INSTRUCTIONS FOR THE TASK
Below are the records; copy exactly the stretch from the line containing "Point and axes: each" through the line containing "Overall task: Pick", both ends included, and nothing else.

EXERCISE DATA
= Beginning of Section =
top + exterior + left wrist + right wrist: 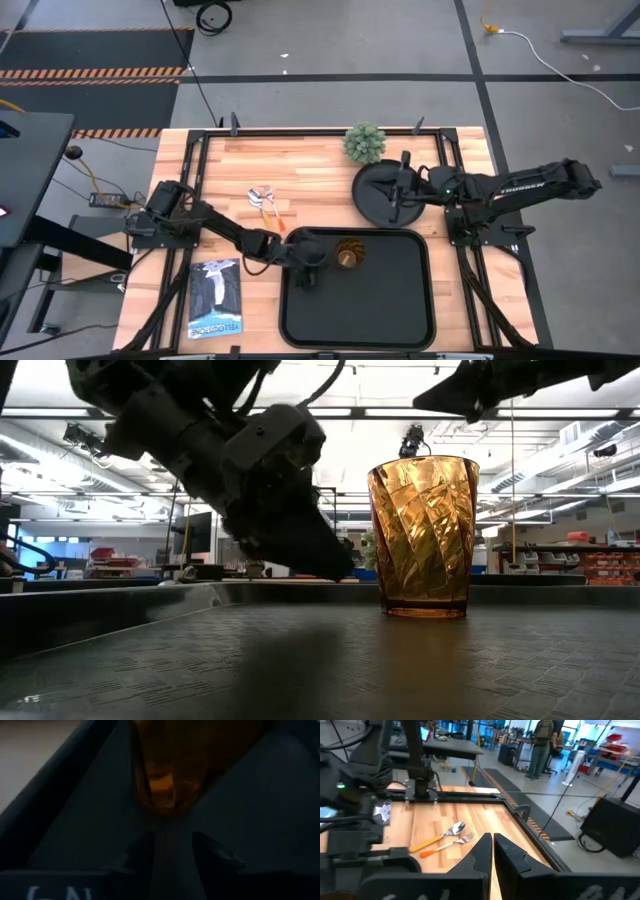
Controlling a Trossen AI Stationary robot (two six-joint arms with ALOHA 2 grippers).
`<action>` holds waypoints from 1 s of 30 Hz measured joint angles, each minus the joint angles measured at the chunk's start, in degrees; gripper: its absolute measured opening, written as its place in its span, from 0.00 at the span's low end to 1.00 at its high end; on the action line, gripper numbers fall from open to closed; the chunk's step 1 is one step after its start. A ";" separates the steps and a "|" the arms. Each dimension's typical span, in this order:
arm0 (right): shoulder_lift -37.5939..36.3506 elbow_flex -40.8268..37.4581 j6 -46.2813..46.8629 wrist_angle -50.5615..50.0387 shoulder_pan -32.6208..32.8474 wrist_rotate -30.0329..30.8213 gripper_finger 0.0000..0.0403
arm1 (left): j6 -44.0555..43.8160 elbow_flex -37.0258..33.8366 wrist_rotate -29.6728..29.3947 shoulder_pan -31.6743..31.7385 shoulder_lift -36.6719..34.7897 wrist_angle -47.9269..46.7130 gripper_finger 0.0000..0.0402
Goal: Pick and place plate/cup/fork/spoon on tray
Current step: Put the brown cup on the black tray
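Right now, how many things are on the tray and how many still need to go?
One is done: the cup stands upright on the tray. The left gripper is beside it, open, holding nothing. The right gripper is over the plate, which lies on the table beside the tray. The spoon and fork lie together on the wood. So three remain.

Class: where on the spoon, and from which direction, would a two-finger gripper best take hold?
Grip the spoon by its orange handle, descending from above with fingers across it: it lies flat on the table, and the fork lies close beside it.
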 joint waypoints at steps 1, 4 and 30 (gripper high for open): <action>-0.52 0.00 -0.10 -0.37 0.00 0.10 0.06 | -0.76 0.68 -0.58 -0.28 0.26 -0.21 0.35; -1.92 0.00 -0.10 -1.76 0.00 0.06 0.06 | -2.17 3.40 -2.47 -1.16 1.47 -3.80 0.35; -5.28 0.04 -0.49 -7.80 3.37 -0.98 0.06 | -4.08 21.25 -6.68 0.54 13.42 -14.94 0.35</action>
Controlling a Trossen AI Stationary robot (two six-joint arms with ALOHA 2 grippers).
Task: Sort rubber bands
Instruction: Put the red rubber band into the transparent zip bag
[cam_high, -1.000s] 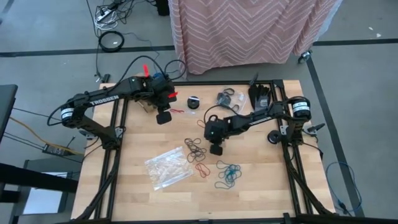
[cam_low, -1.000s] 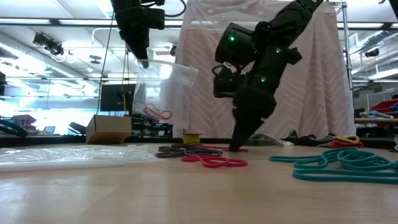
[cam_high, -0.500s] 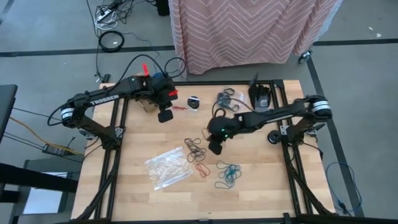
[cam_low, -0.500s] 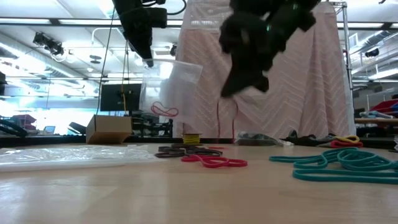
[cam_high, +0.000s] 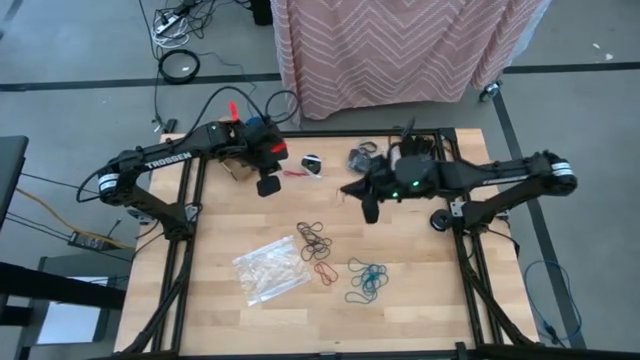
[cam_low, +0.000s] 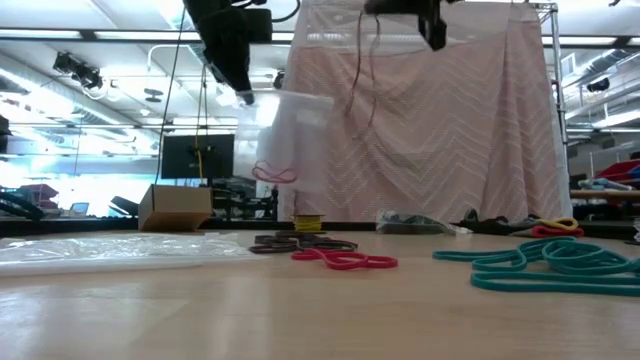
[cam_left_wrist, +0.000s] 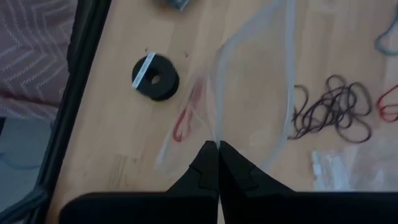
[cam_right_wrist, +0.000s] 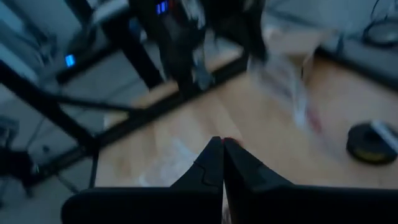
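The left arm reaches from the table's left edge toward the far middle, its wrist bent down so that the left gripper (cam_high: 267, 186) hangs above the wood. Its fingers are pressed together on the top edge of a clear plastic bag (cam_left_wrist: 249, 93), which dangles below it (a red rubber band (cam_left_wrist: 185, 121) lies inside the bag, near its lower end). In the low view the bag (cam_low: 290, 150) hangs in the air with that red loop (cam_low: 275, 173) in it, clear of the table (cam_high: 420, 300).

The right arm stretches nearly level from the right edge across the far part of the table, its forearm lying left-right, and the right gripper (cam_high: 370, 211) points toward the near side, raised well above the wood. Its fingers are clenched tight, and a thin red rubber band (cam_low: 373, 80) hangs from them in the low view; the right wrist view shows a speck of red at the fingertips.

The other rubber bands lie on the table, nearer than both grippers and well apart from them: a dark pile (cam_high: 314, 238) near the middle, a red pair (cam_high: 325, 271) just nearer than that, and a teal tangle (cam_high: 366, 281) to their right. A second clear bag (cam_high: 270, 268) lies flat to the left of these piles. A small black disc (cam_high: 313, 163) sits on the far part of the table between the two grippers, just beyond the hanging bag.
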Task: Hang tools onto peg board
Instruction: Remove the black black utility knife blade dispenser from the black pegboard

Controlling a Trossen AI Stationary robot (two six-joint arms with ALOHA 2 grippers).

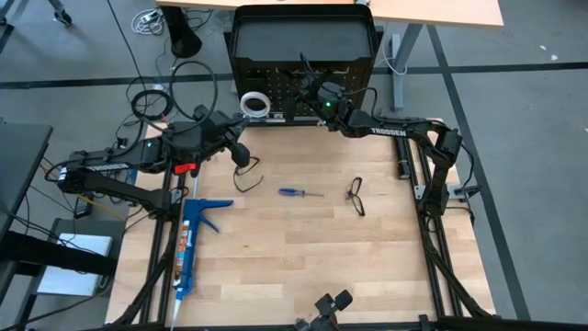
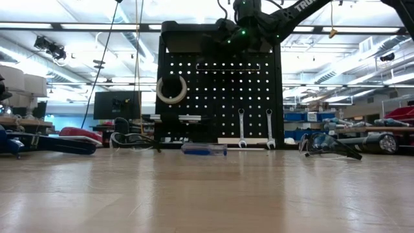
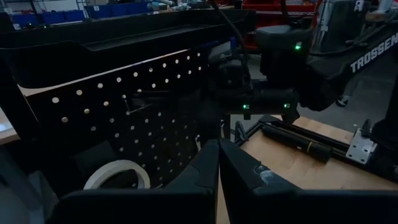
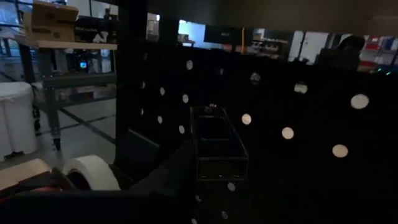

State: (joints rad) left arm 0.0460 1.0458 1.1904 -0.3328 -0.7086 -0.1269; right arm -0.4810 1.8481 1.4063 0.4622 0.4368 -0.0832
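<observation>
Right gripper [image 1: 306,77] is up against the top of the peg board [image 2: 220,97], near a wire holder [image 4: 214,142] hooked on the panel; fingers are dark against the dark board, so can't tell whether they grip anything or how far apart they stand. Left gripper [image 1: 241,153] hangs over the table's [image 1: 303,267] back-left part, fingers [image 3: 205,171] pressed together, nothing between them. White tape roll [image 2: 171,90] hangs on the board's left side; two silver wrenches [image 2: 255,129] hang low on its right. Blue-handled screwdriver [image 1: 299,192] lies mid-table, one pair of safety glasses [image 1: 356,196] to its right, another pair [image 1: 248,175] just below the left gripper. Blue caulking gun [image 1: 190,241] lies at the table's left edge.
</observation>
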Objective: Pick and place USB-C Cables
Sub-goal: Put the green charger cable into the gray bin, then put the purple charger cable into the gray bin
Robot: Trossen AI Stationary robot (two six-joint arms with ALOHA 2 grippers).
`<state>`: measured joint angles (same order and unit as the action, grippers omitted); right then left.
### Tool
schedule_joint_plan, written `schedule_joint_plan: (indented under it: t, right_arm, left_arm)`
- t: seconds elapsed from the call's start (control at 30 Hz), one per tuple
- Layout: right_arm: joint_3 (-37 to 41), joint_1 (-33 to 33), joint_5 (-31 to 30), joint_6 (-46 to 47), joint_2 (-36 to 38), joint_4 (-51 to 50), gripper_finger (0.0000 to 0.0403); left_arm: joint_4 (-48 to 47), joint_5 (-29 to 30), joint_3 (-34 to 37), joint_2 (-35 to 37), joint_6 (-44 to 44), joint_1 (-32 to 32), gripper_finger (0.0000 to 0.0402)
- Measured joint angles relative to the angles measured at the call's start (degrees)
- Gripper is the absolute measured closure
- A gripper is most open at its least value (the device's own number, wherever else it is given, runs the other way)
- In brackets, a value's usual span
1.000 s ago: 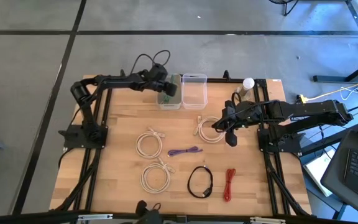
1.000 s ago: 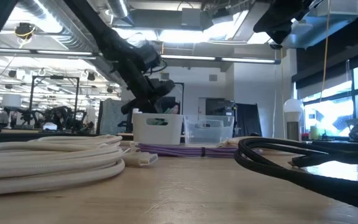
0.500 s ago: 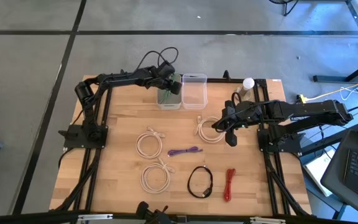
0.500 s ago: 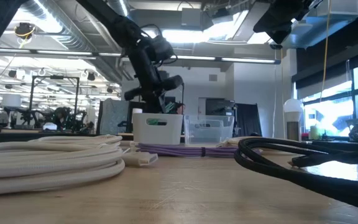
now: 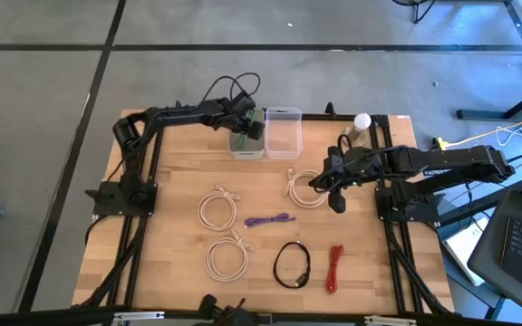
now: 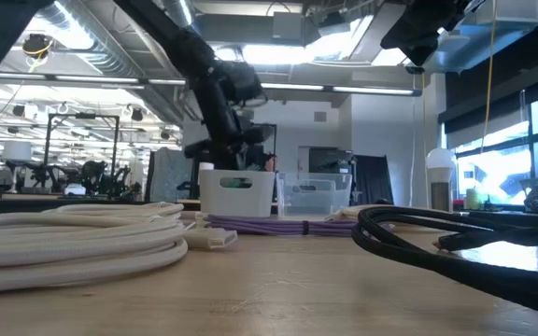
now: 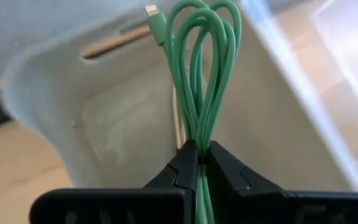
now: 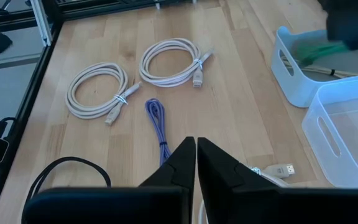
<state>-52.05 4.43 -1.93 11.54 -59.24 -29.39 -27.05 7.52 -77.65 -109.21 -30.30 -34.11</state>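
Green cable (image 7: pixel 202 81): you had a thin folded bundle, loops up, plug at the tip, clamped in the left claw (image 7: pixel 199 163) above the white bin (image 7: pixel 114 130).
Left claw: reached out over that bin at the surface's (image 5: pixel 175 244) far edge.
Right claw (image 8: pixel 196 162): fingers together, empty, hovering near a cream coil (image 5: pixel 306 189).
Clear bin (image 5: pixel 283 132): beside the white one; you could see nothing in it.
Other cables: two cream coils (image 5: pixel 217 209), purple (image 5: pixel 270 220), black (image 5: pixel 292 264), red (image 5: pixel 334 268) lay on the surface.

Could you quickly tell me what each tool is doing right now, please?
Left tool: shut on the green cable, over the white bin.
Right tool: shut, holding nothing, above the table.
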Motion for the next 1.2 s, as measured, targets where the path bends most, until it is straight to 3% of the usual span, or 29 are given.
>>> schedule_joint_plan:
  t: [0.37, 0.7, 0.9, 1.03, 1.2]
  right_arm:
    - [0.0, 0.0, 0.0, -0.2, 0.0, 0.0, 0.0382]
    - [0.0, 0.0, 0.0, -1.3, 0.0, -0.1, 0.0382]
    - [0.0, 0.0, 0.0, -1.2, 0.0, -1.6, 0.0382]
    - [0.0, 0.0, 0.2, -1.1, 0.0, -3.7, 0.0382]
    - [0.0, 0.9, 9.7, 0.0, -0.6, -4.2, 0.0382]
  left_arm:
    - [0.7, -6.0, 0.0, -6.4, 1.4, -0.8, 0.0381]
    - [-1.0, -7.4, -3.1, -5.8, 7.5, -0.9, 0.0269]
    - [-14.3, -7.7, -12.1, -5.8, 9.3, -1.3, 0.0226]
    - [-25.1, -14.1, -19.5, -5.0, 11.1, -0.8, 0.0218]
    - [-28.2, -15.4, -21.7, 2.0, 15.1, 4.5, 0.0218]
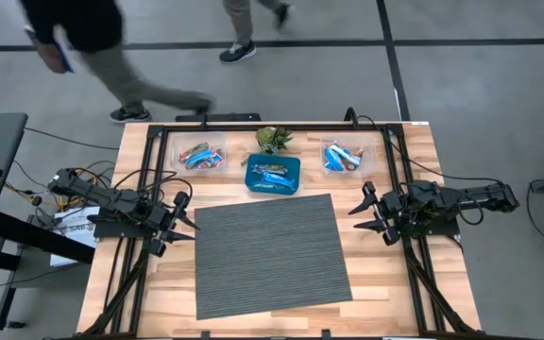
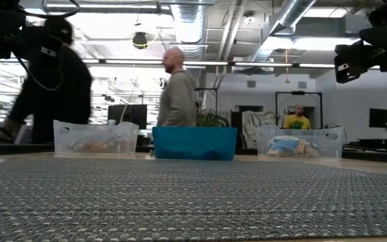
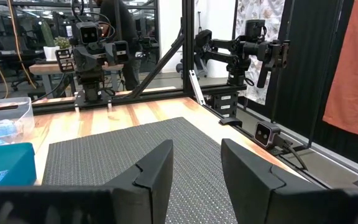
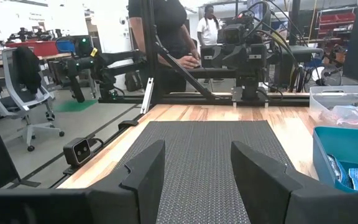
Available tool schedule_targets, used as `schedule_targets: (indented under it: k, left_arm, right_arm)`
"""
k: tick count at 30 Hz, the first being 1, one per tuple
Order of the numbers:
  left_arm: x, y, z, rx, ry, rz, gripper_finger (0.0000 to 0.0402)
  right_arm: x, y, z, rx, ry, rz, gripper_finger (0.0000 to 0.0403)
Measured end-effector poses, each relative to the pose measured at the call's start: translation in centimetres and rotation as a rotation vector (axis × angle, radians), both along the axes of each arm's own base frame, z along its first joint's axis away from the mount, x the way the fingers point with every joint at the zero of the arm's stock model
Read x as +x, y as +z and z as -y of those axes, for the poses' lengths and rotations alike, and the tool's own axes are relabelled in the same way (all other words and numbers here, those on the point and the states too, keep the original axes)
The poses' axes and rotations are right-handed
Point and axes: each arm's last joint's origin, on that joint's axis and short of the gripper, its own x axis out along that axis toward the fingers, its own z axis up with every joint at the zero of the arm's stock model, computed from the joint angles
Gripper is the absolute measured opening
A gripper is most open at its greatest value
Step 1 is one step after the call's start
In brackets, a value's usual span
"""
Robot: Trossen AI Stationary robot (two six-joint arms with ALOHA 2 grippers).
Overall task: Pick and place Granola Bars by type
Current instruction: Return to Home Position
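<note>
Granola bars lie in three containers along the table's far side. A blue square dish (image 1: 273, 176) holds mixed bars. The clear bin on the left (image 1: 201, 156) holds tan and orange ones, and the clear bin on the right (image 1: 342, 157) holds mostly blue ones. My left gripper (image 1: 185, 212) hovers open at the left edge of the grey mat (image 1: 272, 255) and points level across it, with nothing between its fingers (image 3: 157, 168). My right gripper (image 1: 366, 212) hovers open at the mat's right edge, facing it, also with nothing between its fingers (image 4: 145, 165).
A small green plant (image 1: 272, 140) stands behind the blue dish. A black frame (image 1: 281, 123) runs round the table. People walk on the floor beyond the far edge (image 1: 111, 57). The mat lies bare between the two grippers.
</note>
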Motion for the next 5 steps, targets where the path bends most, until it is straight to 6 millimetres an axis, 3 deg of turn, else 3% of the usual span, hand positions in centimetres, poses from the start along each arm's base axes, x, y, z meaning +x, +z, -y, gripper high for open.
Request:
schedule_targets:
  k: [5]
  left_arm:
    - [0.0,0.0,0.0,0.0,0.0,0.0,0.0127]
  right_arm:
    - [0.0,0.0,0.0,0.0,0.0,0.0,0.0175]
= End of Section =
ANSWER TO THIS PROBLEM
Point and axes: each arm's last joint's origin, on that joint's axis and short of the gripper, its own x axis out along that axis toward the fingers, its own z axis up with every joint at the zero of the arm's stock model, computed from the joint angles
Gripper is the absolute measured opening
A gripper is most open at its greatest value
Step 1 is one step after the call's start
In brackets, a value's usual span
"""
Robot: Trossen AI Stationary robot (two six-joint arms with ALOHA 2 grippers).
Overall task: Pick and place Granola Bars by type

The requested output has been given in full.